[swift-evolution] Replace the override keyword by 'extend' and 'replace' or add an annotation like @SuppressSuperCall

Jeremy Pereira jeremy.j.pereira at googlemail.com
Wed Feb 17 02:06:10 CST 2016


> On 16 Feb 2016, at 17:20, Ilya Belenkiy via swift-evolution <swift-evolution at swift.org> wrote:
> 
> A lot of the time Cocoa documentation says that you must override a method, or must not, and if you do, whether to to it in the beginning, the end, or at some point.

I’m sorry, I don’t believe this. How can the implementor of the superclass possibly know whether the arbitrary code that the implementor of a subclass can write should go before, after or around the call to the super implementation? It’s nonsense.

Furthermore, I don’t believe that the implementor of the super class can foresee all the possible cases of subclass implementation so it would be foolish to try to even enforce a call to super at any point.

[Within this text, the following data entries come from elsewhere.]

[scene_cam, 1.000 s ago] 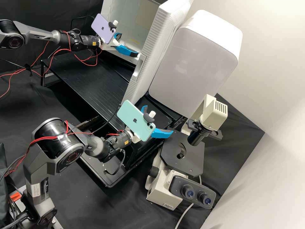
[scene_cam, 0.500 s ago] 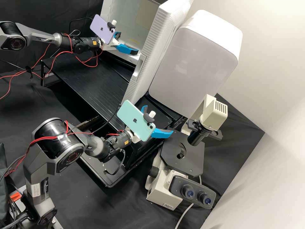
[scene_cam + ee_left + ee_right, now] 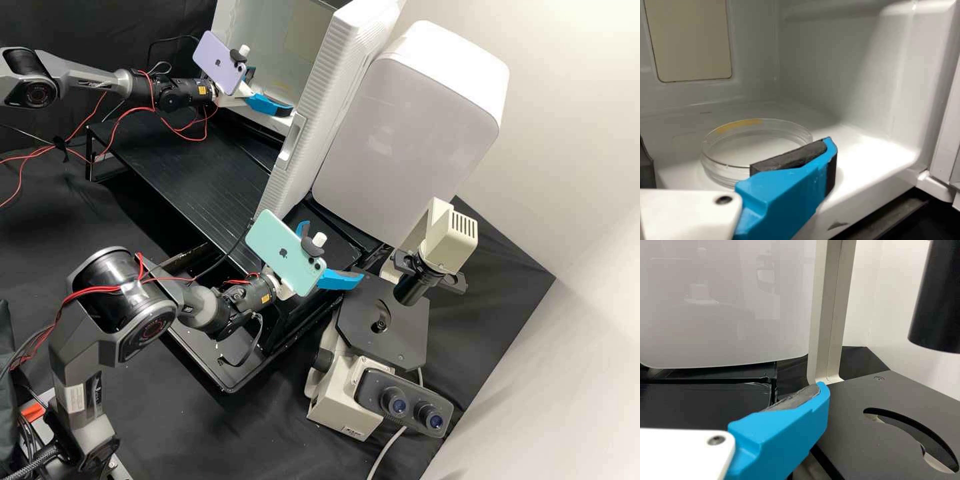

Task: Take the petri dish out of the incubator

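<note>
A clear round petri dish [image 3: 757, 145] with a yellowish tint on its far rim lies on the white floor [image 3: 865, 150] of the incubator [image 3: 333, 100], whose door [image 3: 413, 127] stands swung open. My left gripper [image 3: 272, 93] is open at the incubator's mouth. One blue finger [image 3: 790, 185] sits just in front of the dish's near edge, and the dish lies loose between the spread fingers. My right gripper [image 3: 337, 263] is open and holds nothing. It hangs low in front of the open door, beside the microscope stage [image 3: 900, 415].
A white microscope [image 3: 387, 333] stands at the front right, its black stage under the right gripper's finger [image 3: 785, 435]. A black slatted shelf [image 3: 193, 173] runs along the bench under the incubator. Red cables [image 3: 40, 153] trail from the left arm.
The left gripper has edged slightly up and further into the incubator opening. The right arm has not moved.
</note>
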Robot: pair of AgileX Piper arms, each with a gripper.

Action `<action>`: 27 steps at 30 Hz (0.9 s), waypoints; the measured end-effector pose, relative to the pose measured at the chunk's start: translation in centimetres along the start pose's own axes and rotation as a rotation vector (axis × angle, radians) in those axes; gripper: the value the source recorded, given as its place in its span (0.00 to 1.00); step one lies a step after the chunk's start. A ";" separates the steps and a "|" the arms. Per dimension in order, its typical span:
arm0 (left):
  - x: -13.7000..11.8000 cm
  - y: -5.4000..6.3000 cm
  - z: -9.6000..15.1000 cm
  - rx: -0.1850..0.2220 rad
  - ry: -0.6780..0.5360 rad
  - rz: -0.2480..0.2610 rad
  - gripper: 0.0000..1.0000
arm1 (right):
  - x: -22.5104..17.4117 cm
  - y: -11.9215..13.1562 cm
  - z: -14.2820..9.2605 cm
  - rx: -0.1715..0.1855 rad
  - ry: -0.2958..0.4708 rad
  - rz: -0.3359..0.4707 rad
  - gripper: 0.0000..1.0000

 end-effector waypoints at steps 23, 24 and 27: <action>0.0 0.1 1.3 0.006 -0.070 -0.081 0.00 | 0.0 0.0 0.0 0.000 0.000 0.000 1.00; 0.0 0.1 1.3 0.006 -0.071 -0.082 0.00 | 0.0 0.0 0.0 0.000 0.000 0.000 1.00; 0.0 0.1 1.3 0.006 -0.071 -0.082 0.00 | 0.0 0.0 0.0 0.000 0.000 0.000 1.00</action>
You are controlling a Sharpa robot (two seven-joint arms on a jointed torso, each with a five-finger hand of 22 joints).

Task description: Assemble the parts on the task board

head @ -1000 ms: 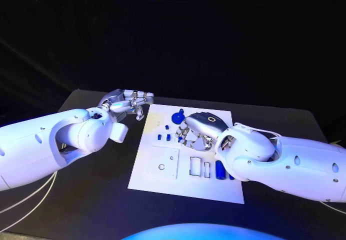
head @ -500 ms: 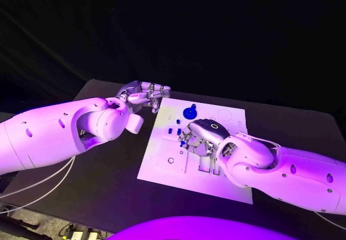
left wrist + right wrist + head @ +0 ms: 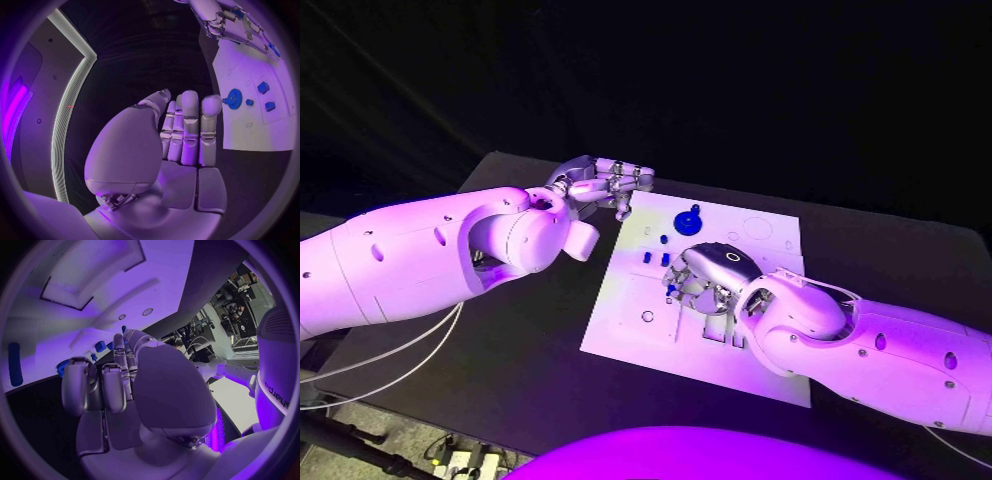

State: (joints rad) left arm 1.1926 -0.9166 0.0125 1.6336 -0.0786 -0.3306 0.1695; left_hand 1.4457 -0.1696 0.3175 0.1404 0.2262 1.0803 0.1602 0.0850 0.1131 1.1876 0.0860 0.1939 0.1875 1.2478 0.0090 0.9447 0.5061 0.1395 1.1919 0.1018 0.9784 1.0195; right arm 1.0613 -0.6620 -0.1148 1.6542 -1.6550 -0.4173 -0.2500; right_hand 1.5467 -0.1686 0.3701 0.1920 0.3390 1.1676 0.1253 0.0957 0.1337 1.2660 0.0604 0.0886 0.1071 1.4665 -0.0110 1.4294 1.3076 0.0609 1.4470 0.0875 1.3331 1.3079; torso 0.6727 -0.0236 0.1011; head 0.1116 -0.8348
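Task board (image 3: 635, 322) lies flat mid-surface, its long axis running from 6 toward 12 o'clock, a blue gear (image 3: 687, 221) near its far end. Right hand (image 3: 708, 277) hovers palm-down over its middle, fingers curled, grasp unclear. Left hand (image 3: 606, 184), fingers bent and empty, sits off the board's 11 o'clock corner.

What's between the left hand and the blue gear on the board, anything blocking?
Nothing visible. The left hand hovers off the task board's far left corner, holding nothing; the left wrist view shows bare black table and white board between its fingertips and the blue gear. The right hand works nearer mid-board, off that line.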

Then there are the implementation problems. The attribute would restrict the subclass implementor to calling the super implementation in the implementation of the subclass function. They couldn’t call out to a private method to call the super implementation. They couldn’t put it inside a loop or control structure unless the compiler can definitely prove that the code path is executed.

How do you deal with multi-level hierarchies? Do you enforce adding the attribute to the method in the intermediate class? 

I think the whole idea of the compiler enforcing calls to super for non initialisers is misconceived. There will be enough edge cases and implementation issues to have subclass implementors cursing it. We should just accept the fact that we can’t legislate every bug out of existence and live things as they are.